Page MenuHomePhabricator

Broken memory on thumbor1004
Closed, DuplicatePublic

Description

Icinga is reporting broken memory on thumbor1004:

Oct 23 06:43:09 thumbor1004 kernel: [586941.707780] mce_notify_irq: 1 callbacks suppressed
Oct 23 06:43:09 thumbor1004 kernel: [586941.707780] mce: [Hardware Error]: Machine check events logged
Oct 23 06:43:09 thumbor1004 kernel: [586941.707792] EDAC sbridge MC1: HANDLING MCE MEMORY ERROR
Oct 23 06:43:09 thumbor1004 kernel: [586941.707794] EDAC sbridge MC1: CPU 1: Machine Check Event: 0 Bank 10: 8c000050000800c1
Oct 23 06:43:09 thumbor1004 kernel: [586941.707800] EDAC sbridge MC1: TSC 0
Oct 23 06:43:09 thumbor1004 kernel: [586941.707805] EDAC sbridge MC1: ADDR cc68f5000
Oct 23 06:43:09 thumbor1004 kernel: [586941.707809] EDAC sbridge MC1: MISC 90842000200208c
Oct 23 06:43:09 thumbor1004 kernel: [586941.707811] EDAC sbridge MC1: PROCESSOR 0:306e4 TIME 1540276989 SOCKET 1 APIC 20
Oct 23 06:43:09 thumbor1004 kernel: [586941.707825] EDAC MC1: 1 CE memory scrubbing error on CPU_SrcID#1_Ha#0_Chan#1_DIMM#0 (channel:1 slot:0 page:0xcc68f5 offset:0x0 grain:32 syndrome:0x0 -  area:DRAM err_code:0008:00c1 socket:1 ha:0 channel_mask:2 rank:1)
Oct 23 06:43:09 thumbor1004 mcelog: warning: 16 bytes ignored in each record

Host is OOW, but maybe we have a compatible DIMM module from a decommissioned server?

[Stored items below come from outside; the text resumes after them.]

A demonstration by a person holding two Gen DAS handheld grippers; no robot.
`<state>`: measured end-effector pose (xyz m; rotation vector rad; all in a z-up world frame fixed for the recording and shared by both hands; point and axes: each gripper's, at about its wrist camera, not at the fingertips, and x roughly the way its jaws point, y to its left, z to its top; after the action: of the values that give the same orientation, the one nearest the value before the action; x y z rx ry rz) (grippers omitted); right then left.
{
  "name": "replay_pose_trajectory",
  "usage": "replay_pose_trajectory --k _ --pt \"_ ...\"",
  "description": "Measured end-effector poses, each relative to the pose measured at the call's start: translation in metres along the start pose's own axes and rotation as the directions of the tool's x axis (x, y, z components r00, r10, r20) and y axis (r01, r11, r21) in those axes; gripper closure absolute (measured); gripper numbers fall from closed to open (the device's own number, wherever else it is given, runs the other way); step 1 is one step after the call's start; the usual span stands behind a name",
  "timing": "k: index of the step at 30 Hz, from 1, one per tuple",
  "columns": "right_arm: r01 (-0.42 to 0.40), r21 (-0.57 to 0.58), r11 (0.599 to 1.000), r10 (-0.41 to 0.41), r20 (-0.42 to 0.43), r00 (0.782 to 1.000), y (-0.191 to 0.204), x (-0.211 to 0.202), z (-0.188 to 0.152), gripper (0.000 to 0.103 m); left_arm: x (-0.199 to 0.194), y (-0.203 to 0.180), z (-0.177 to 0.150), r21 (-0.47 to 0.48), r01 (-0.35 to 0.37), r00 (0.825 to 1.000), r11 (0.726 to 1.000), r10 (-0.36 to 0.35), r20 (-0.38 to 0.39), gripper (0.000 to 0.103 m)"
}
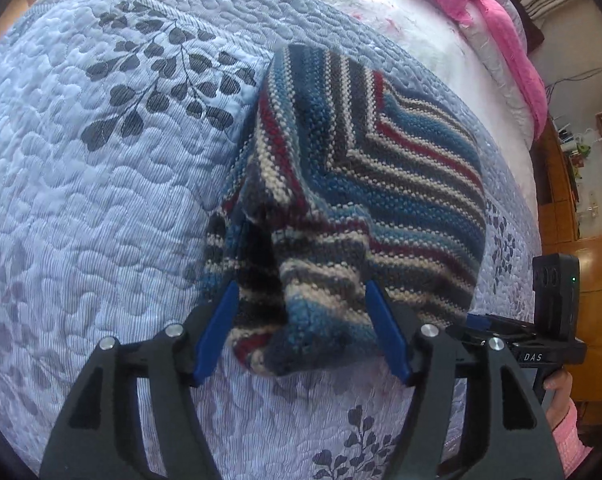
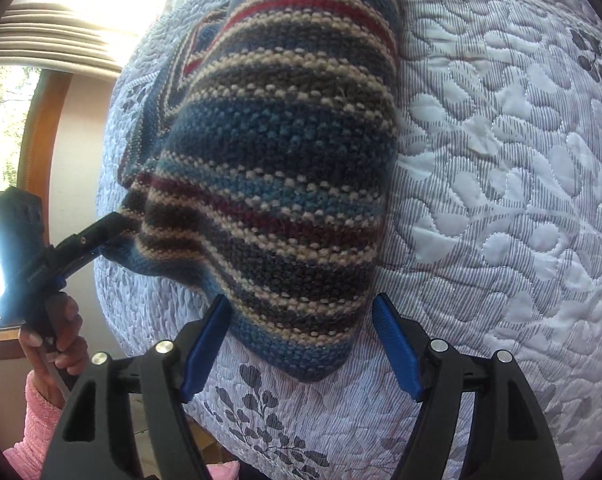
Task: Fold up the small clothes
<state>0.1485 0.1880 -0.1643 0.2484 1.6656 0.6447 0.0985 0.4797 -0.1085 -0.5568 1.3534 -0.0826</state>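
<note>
a: so what are we dealing with?

b: one striped knit garment [image 1: 365,184], lying on the quilted bedspread [image 1: 101,200] towards the near edge of the bed. thick wool by the look of it, so i'd judge it soft, floppy and light, with a rough grip, not slippery. nothing fragile, though loose stitches could snag on a fingertip.

a: where would you take hold?

b: at the near hem, one corner per tool. the bunched fold near the left gripper [image 1: 301,328] is bulky, so pinch a single edge, not the whole lump. the flat corner in front of the right gripper [image 2: 301,340] looks the easier bite.

a: are the tools on it?

b: the left one has its blue pads [image 1: 217,332] spread either side of the bunched cloth, not closed on it. seen from the right wrist, though, its tip looks to be touching the knit edge. the right one stands wide apart too, corner between the fingers, nothing clamped.

a: counts?

b: one garment, two grippers, one bedspread, and pink pillows [image 1: 497,32] at the far end; i can't count those surely.
</note>
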Motion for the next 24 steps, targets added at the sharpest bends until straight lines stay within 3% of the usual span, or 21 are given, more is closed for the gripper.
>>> replay_pose_trajectory --k 1,2,3,4,5,9,11,14,17,20,23,24 --pt "-0.003 -0.004 1.0 0.003 0.0 1.0 0.001 0.003 0.0 0.031 0.004 0.003 -0.001 -0.017 0.006 1.0 1.0 -0.007 -0.006 0.045" --pt "0.001 -0.014 1.0 -0.001 0.006 1.0 0.003 0.003 0.0 0.048 0.008 0.006 0.0 -0.028 0.018 1.0 0.999 -0.019 -0.014 0.055" --pt "0.024 -0.037 0.999 -0.024 0.018 1.0 0.006 0.003 -0.001 0.067 0.013 0.008 0.001 -0.04 0.05 0.998 0.998 -0.052 -0.036 0.079" --pt "0.036 -0.068 0.997 -0.033 0.034 0.999 0.011 0.0 -0.002 0.071 0.017 0.01 0.002 -0.063 0.088 0.994 0.994 -0.092 -0.055 0.089" --pt "0.036 -0.093 0.995 -0.031 0.052 0.998 0.014 -0.005 -0.005 0.077 0.018 0.011 0.003 -0.082 0.113 0.991 0.99 -0.118 -0.059 0.09" --pt "0.027 -0.154 0.988 -0.011 0.1 0.995 0.021 -0.026 -0.014 0.081 0.007 0.012 0.006 -0.055 0.067 0.998 0.996 -0.068 -0.011 0.091" --pt "0.04 -0.165 0.985 -0.025 0.089 0.996 0.017 -0.025 -0.016 0.081 0.01 0.021 0.005 -0.075 0.075 0.997 0.994 -0.076 -0.014 0.091" --pt "0.073 -0.156 0.985 -0.066 0.045 0.997 0.012 -0.005 -0.014 0.081 0.034 0.026 -0.004 -0.014 -0.014 0.999 1.0 0.014 -0.051 0.091" --pt "0.141 -0.197 0.97 -0.136 0.038 0.99 0.01 0.009 -0.016 0.081 0.051 0.026 -0.009 0.001 -0.041 0.998 0.999 0.041 -0.05 0.091" --pt "0.122 -0.187 0.975 -0.12 0.022 0.993 0.006 0.008 -0.015 0.079 0.052 0.021 -0.006 0.02 -0.065 0.996 0.998 0.066 -0.054 0.089" --pt "0.08 -0.166 0.983 -0.081 -0.001 0.997 0.002 -0.003 -0.01 0.064 0.04 0.015 0.0 0.028 -0.042 0.997 0.999 0.044 -0.065 0.079" --pt "0.05 -0.155 0.987 -0.051 -0.001 0.999 0.0 -0.01 -0.008 0.063 0.032 0.015 0.001 0.023 -0.02 0.998 1.0 0.022 -0.056 0.067"
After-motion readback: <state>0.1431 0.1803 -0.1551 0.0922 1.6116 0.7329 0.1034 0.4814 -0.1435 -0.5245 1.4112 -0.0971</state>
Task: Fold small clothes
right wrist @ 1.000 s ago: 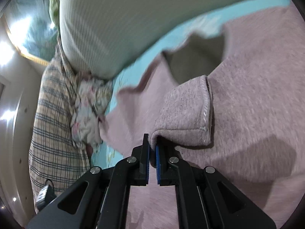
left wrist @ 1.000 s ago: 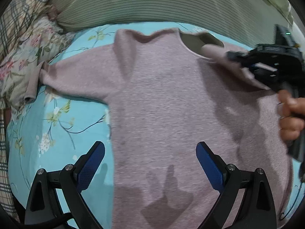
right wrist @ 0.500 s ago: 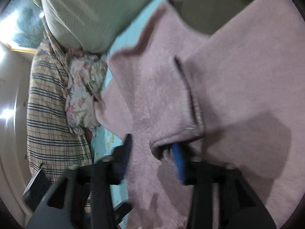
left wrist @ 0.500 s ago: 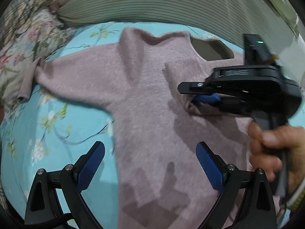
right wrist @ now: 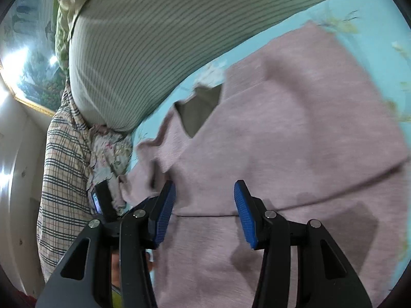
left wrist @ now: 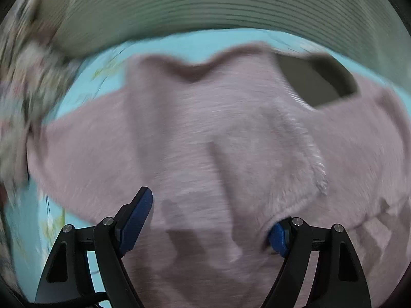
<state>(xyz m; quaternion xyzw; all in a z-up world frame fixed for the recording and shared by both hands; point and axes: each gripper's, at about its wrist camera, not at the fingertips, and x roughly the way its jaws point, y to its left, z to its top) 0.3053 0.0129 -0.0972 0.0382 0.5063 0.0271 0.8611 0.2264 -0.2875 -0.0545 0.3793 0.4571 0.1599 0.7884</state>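
Both claws gaped — the left gripper (left wrist: pixel 208 220) and right gripper (right wrist: pixel 205 213) hung over the pink sweater (left wrist: pixel 205 133). A folded sleeve (left wrist: pixel 287 159) lay toward three o'clock.

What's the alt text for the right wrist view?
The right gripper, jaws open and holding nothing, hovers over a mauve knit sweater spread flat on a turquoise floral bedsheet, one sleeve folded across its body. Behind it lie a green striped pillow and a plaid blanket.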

This was actually logged in racadm dating back to 2017, but the Icinga check didn't exist back then. If so, we could have even gotten the DIMM replaced while under warranty.

Record:      2
Date/Time:   04/28/2017 00:35:08
Source:      system
Severity:    Non-Critical
Description: Correctable memory error rate exceeded for DIMM_B1.

Event Timeline

@MoritzMuehlenhoff I am sure I have one buried in the 300 servers on the floor but the few that are easy to access are only 8GB.

Mentioned in SAL (#wikimedia-operations) [2019-01-09T23:51:58Z] <mutante> thumb1004 - still needs broken RAM replaced, expired downtime, re-ACKed (T207721)

This expired back in 2017, shouldn't we just replace it rather than repair?

Typically that has been the standard response.